The other primary function of a McKinney-Vento liaisons is arranging transportation. Unsheltered kids may be more mobile than their sheltered peers, and if they're camping could be subject to sweeps and code violations that keep them on the move. The school district still must find ways to get kids to school, even if they move across town. It can even mean working with kids as far away as Madras or Prineville, which sometimes happens when families find more affordable options for long-term housing.
"We don't want to make that child move midway through the school year, so they're eligible for transportation to remain at their school of origin for the remainder of the school year, because we know every time kids have to move schools, then they lose ground educationally," Schmidt said. "Working with unhoused people that grew up experiencing homelessness as a child, they'll tell me, 'I went to 12 schools, 17 schools.' It's a really common issue, and a barrier to being successful."

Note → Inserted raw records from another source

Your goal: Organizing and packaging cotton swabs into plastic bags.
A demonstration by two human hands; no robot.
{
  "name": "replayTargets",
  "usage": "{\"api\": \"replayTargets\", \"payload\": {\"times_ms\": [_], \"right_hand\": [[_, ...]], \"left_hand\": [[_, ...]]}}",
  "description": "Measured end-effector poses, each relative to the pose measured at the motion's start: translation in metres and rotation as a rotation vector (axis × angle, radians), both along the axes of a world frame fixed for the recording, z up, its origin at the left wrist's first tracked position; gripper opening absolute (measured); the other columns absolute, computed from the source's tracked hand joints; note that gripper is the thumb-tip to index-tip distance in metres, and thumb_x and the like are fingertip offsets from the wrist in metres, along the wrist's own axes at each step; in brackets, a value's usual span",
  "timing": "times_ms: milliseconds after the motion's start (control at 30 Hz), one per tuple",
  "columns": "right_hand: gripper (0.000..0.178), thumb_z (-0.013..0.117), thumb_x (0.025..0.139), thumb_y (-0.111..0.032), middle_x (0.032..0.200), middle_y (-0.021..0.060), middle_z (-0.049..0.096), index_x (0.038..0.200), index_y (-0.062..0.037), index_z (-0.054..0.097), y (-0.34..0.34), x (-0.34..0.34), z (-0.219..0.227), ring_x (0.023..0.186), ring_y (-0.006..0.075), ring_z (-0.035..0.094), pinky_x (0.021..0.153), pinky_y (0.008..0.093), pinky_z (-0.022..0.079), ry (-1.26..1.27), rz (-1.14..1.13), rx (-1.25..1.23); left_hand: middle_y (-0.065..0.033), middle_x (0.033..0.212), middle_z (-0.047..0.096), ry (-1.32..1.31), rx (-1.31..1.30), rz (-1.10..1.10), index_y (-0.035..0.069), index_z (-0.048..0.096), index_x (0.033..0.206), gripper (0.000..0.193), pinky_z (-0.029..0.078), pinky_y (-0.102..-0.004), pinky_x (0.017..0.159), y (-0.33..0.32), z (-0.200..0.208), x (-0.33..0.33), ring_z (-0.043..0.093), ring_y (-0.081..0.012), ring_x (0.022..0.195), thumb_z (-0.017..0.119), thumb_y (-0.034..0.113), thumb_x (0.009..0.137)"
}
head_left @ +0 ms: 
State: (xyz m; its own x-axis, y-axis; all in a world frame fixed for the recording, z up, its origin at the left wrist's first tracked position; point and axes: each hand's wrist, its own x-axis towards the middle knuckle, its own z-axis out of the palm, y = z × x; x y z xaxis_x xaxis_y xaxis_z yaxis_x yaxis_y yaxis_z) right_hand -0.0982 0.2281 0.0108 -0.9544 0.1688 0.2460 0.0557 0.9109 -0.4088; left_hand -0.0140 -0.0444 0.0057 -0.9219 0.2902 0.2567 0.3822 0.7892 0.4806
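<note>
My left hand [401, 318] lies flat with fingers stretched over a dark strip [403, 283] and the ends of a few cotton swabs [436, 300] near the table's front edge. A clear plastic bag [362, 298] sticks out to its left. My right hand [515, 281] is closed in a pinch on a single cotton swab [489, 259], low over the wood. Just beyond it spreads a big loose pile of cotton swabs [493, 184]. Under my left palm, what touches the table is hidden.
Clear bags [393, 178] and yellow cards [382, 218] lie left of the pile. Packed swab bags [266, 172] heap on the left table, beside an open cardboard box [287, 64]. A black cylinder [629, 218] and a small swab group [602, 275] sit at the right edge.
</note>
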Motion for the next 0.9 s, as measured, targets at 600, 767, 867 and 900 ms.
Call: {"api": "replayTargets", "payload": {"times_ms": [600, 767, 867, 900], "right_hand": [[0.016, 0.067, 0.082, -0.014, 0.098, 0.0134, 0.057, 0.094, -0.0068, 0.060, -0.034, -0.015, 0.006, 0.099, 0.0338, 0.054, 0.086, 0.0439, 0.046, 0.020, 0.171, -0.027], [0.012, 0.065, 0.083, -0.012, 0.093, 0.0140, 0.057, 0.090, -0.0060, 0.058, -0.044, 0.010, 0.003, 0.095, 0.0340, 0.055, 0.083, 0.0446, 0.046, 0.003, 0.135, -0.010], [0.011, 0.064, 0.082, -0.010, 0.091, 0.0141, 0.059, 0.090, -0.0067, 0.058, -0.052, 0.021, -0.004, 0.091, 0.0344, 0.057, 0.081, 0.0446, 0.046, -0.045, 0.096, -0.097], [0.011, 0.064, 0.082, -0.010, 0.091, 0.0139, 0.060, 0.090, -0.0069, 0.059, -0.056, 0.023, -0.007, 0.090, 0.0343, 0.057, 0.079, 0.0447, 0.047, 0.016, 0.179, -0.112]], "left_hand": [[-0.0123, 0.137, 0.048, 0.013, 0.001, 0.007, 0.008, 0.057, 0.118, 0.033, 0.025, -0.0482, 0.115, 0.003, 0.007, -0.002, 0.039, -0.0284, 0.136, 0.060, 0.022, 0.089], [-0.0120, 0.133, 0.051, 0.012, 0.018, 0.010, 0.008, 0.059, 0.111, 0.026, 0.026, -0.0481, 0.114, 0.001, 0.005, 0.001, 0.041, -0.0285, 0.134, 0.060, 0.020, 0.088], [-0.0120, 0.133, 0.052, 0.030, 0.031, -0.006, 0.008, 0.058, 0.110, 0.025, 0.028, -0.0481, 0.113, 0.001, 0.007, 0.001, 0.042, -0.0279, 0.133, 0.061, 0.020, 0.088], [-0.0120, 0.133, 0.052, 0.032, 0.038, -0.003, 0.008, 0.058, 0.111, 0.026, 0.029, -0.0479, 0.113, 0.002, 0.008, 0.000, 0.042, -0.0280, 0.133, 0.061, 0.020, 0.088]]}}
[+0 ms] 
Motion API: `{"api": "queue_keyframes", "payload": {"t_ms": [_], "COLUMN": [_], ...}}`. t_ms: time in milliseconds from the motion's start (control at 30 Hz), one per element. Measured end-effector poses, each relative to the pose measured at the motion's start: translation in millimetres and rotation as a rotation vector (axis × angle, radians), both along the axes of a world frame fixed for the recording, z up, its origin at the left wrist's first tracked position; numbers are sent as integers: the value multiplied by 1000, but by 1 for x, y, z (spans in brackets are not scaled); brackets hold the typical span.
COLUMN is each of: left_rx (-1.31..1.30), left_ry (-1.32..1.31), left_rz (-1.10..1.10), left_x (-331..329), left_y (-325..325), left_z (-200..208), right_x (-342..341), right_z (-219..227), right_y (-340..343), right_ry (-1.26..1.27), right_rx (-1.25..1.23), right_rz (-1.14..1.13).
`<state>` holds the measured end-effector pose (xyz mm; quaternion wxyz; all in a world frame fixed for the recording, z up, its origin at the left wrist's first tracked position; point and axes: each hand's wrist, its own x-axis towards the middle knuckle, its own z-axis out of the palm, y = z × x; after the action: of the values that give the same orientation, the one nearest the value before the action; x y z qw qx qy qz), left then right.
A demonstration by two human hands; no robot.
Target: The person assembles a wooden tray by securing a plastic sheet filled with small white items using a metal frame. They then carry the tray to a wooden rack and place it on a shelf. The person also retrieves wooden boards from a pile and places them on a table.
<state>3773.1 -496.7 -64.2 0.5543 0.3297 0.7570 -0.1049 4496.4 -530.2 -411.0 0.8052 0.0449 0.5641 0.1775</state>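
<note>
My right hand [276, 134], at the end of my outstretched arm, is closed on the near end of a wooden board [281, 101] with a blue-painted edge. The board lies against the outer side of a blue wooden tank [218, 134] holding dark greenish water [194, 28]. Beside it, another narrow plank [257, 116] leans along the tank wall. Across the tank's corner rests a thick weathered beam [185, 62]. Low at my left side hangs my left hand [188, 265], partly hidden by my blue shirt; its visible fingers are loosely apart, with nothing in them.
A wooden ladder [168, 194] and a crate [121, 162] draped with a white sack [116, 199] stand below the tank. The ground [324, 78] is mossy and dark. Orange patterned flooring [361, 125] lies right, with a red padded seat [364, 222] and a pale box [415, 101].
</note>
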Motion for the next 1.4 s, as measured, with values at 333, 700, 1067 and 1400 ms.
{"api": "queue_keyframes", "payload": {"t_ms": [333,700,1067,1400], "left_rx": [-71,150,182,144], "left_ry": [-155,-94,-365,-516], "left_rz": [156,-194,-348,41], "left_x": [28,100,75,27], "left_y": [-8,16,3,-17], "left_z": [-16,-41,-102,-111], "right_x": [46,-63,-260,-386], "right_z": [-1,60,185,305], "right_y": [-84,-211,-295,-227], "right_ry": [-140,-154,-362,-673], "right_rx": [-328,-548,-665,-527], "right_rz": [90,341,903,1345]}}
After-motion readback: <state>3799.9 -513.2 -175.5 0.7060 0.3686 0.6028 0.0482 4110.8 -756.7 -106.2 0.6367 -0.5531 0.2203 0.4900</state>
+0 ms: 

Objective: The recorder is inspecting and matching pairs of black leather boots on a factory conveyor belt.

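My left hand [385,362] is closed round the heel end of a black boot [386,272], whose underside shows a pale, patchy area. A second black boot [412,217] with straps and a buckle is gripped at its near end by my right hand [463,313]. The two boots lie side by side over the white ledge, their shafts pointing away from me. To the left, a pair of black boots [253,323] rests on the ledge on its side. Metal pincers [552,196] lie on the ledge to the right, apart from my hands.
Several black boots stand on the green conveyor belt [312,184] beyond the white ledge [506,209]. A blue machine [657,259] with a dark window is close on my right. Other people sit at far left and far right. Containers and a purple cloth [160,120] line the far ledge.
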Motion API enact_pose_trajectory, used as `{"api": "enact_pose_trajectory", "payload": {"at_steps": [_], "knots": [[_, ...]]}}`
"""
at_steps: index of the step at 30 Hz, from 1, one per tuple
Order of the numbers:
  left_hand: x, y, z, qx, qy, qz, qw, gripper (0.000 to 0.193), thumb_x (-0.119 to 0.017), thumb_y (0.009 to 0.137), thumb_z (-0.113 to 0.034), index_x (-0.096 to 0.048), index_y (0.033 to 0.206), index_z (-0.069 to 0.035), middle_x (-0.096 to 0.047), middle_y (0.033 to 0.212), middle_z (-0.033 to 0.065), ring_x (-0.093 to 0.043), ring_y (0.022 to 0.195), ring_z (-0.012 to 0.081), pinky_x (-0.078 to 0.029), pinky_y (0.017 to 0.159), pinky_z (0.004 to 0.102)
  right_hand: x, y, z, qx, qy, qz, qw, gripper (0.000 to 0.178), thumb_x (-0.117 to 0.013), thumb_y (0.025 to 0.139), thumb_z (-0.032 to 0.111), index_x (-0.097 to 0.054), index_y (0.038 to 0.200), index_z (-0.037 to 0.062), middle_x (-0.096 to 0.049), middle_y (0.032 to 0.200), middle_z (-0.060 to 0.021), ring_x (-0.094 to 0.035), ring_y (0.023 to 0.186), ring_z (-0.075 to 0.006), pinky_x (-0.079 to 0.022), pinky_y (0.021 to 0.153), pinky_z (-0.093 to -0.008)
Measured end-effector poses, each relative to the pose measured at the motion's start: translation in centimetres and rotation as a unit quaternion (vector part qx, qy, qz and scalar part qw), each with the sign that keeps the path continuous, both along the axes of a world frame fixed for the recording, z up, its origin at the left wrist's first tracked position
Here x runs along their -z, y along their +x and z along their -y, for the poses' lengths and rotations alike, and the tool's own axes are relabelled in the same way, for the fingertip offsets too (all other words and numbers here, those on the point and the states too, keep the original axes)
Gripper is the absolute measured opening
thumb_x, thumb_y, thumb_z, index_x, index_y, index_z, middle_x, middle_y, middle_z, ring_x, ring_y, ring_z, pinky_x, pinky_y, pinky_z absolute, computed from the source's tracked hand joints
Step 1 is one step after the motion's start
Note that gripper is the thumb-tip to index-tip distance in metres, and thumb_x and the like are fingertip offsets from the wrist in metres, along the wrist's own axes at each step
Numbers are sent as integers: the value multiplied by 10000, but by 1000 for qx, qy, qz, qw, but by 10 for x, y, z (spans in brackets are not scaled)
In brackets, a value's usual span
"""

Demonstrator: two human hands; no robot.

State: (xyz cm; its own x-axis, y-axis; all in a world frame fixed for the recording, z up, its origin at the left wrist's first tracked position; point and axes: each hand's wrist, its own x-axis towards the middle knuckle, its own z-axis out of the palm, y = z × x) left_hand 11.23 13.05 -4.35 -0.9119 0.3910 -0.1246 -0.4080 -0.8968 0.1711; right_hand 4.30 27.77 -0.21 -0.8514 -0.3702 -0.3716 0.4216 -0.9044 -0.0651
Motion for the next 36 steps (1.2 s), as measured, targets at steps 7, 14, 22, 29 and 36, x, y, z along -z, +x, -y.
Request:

About 70% of McKinney-Vento-eligible students are consider chronically absent, meaning they missed 10% or more of their school days. About half of McKinney-Vento students graduate compared to 85% of all students in the Bend-La Pine district. Lower achievement in schools can feed into the cycle of homelessness from childhood to adulthood.
"Education is the number-one factor for preventing future homelessness that we know of, if you're focusing on young adults or children. Young adults without a high school diploma or GED are four and a half times as likely as their high-school-educated peers to experience homelessness as a young adult," Schmidt said. "We know that if we can help kids get to school, stay in school, hopefully get something post high school, then that's the ladder to a living wage job."
Isabelle Patterson, the young woman in the CYFC program, said she started high school during COVID and did well under distanced learning. When in-person learning resumed, though, it wasn't easy going back to school.
"I just couldn't handle being around people who had no idea what I was going through," she said. "I feel like I was doing stuff to help myself, but in ways that most people wouldn't understand."
Now that she's on track to graduate, and has plans for her next steps into young adulthood, she's got a sense of self-determination and confidence in her future.
"I would just say that it doesn't matter where you are in life, you always have that choice to make it your life or continue to fight through it," Patterson said.